Find the string "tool" in the material. Copy every line that has it.

Supplied material section start

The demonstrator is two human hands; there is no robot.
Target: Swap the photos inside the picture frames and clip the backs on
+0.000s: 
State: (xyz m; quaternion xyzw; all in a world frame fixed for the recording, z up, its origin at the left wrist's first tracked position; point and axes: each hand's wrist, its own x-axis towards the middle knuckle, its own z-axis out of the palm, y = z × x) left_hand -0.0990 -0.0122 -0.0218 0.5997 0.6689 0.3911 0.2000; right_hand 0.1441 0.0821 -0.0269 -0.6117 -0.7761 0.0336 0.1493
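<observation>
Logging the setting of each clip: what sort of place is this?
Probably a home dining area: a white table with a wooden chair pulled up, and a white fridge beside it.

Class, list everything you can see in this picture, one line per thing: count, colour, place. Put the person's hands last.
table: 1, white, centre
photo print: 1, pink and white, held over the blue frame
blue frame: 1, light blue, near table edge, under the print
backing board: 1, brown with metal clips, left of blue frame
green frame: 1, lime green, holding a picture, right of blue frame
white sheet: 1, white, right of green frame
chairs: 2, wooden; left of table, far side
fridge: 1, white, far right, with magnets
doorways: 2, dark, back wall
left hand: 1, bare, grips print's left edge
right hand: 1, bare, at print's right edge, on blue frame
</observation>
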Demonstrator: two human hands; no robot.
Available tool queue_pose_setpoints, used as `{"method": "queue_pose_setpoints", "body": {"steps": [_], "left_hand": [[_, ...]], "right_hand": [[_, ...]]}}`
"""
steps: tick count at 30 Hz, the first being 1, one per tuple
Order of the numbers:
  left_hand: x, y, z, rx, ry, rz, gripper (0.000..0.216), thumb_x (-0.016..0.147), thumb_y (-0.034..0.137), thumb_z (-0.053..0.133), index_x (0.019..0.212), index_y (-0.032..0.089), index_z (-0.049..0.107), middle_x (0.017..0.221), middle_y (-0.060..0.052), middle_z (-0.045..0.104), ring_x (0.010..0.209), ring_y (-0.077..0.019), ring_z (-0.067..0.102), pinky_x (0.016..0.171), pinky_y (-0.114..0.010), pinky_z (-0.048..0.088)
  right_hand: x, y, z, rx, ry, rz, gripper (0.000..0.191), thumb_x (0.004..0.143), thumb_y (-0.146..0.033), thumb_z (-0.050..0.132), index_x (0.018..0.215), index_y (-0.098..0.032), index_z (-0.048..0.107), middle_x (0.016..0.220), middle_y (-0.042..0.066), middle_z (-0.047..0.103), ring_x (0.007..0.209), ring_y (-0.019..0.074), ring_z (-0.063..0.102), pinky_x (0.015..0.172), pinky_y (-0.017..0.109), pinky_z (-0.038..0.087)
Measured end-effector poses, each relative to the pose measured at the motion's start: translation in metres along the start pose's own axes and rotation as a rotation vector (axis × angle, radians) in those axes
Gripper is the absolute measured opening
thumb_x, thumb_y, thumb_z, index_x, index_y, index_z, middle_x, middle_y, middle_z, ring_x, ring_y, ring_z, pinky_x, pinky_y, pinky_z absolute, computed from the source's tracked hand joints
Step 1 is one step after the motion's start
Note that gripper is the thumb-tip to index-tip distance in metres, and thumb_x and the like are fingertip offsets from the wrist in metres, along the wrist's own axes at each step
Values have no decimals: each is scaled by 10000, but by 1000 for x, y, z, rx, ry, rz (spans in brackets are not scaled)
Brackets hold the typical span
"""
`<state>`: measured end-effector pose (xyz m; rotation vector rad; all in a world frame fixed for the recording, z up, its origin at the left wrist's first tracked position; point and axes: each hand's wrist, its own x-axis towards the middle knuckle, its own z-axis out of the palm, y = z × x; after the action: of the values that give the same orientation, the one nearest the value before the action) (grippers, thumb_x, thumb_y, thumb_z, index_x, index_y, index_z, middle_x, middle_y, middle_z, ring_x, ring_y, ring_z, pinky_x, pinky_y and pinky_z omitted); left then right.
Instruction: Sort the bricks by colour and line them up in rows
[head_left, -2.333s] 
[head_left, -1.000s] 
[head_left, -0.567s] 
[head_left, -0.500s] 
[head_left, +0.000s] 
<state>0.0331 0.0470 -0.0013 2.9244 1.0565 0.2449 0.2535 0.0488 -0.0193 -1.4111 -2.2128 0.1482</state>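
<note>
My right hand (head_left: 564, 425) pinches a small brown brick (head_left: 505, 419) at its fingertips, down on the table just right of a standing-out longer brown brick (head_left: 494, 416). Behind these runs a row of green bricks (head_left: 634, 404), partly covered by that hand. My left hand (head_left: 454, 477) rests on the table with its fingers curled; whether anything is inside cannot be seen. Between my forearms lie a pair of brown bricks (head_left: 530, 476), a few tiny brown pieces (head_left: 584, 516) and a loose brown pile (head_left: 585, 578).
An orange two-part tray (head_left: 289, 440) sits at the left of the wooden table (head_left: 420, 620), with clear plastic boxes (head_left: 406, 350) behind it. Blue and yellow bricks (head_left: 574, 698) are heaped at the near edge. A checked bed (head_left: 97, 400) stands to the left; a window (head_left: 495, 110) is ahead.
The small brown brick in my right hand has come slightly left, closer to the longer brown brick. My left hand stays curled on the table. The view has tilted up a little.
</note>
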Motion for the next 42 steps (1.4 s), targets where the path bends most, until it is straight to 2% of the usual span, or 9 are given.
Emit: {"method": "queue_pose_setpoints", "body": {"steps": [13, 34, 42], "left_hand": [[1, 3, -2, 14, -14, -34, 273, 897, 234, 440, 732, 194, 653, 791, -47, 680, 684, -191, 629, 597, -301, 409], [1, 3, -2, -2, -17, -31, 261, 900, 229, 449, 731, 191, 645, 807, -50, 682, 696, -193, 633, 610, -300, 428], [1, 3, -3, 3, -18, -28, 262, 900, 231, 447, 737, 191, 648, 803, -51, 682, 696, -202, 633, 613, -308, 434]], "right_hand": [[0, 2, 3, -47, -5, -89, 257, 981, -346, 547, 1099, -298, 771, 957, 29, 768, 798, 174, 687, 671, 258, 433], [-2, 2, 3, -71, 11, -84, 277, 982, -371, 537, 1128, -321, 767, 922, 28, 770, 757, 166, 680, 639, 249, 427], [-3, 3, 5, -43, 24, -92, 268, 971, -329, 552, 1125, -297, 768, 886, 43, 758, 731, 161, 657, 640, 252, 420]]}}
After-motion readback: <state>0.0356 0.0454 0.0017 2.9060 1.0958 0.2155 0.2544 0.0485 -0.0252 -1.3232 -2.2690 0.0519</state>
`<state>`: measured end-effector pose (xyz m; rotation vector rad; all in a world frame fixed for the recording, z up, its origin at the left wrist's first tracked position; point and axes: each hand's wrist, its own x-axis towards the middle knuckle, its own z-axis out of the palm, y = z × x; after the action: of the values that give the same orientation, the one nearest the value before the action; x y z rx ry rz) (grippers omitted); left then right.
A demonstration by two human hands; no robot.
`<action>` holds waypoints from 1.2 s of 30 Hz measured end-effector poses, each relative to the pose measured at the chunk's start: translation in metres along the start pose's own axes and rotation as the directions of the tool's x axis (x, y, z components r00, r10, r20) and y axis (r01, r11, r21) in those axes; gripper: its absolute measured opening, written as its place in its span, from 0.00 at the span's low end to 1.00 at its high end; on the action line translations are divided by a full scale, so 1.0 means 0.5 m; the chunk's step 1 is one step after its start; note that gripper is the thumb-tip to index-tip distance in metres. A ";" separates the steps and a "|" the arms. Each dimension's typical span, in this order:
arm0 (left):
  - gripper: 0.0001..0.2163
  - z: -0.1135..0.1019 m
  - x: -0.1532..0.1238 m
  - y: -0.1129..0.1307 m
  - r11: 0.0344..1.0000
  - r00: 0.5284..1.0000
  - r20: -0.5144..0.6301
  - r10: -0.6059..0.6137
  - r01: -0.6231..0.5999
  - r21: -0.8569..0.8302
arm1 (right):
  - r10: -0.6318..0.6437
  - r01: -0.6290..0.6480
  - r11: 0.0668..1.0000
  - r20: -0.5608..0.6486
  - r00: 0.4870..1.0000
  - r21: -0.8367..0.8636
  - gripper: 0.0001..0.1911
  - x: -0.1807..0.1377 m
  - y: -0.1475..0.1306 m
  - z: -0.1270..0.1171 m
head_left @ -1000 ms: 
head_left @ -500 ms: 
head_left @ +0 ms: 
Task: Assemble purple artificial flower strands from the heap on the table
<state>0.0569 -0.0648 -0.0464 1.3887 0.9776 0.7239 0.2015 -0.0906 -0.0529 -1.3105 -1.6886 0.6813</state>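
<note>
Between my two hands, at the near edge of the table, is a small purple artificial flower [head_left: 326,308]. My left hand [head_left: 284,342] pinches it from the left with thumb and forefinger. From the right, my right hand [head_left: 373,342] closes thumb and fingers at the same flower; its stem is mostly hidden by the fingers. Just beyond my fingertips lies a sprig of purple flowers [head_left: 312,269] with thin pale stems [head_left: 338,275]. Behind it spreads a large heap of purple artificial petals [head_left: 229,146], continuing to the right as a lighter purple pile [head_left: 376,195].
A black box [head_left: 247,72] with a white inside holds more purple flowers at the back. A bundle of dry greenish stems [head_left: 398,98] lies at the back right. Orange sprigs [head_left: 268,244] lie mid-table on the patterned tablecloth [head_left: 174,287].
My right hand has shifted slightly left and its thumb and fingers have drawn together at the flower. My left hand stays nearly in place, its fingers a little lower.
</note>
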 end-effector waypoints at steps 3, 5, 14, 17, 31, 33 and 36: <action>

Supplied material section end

Expected output »
Available tool queue_pose_setpoints, used as `{"method": "queue_pose_setpoints", "body": {"steps": [_], "left_hand": [[_, ...]], "right_hand": [[_, ...]]}}`
`<action>` holds waypoints from 1.2 s of 30 Hz measured end-effector poses, each relative to the pose measured at the chunk's start: translation in metres along the start pose's own axes and rotation as the directions of the tool's x axis (x, y, z components r00, r10, r20) and y axis (r01, r11, r21) in those axes; gripper: its absolute measured opening, written as its place in its span, from 0.00 at the span's low end to 1.00 at its high end; on the action line translations are divided by a full scale, so 1.0 means 0.5 m; the chunk's step 1 is one step after its start; note that gripper is the thumb-tip to index-tip distance in metres. A ";" separates the steps and a "|" the arms. Each dimension's typical span, in this order:

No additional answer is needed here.